### Assignment
What lines below mention the word "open"? Copy each one.

### Material provided
[Start of section]

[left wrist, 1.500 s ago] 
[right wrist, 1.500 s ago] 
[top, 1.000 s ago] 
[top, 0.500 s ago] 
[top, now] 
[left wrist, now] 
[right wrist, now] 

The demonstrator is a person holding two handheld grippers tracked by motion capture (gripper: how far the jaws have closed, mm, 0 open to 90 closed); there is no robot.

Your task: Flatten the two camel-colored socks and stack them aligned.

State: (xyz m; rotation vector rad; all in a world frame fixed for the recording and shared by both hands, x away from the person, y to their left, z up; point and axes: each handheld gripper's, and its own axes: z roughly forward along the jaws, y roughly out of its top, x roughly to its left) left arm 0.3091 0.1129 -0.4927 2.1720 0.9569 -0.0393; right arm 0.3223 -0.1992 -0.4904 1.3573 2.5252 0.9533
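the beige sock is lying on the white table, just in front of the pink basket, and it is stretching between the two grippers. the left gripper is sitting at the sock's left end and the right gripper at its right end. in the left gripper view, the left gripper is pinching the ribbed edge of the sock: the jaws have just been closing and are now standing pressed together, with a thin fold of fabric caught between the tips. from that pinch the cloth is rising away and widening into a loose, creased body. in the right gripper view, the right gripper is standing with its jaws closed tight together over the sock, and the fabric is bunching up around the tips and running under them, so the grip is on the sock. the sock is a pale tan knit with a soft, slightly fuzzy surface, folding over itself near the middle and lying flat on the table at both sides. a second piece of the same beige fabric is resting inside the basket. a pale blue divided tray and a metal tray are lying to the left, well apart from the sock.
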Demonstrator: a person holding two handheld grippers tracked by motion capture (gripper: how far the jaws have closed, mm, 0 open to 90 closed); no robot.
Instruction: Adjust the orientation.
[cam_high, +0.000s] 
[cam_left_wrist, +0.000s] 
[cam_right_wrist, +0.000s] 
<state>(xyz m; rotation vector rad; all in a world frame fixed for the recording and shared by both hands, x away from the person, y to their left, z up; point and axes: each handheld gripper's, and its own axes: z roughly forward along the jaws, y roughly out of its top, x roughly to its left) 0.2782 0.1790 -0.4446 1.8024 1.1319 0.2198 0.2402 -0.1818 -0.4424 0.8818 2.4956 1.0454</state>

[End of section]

### Exercise response
The demonstrator is a person holding two handheld grippers tracked by motion capture (gripper: how far the jaws have closed, mm, 0 open to 90 closed); there is no robot.
Demonstrator: a person holding two handheld grippers tracked by motion capture (gripper: how far the jaws have closed, mm, 0 open to 90 closed); no robot.

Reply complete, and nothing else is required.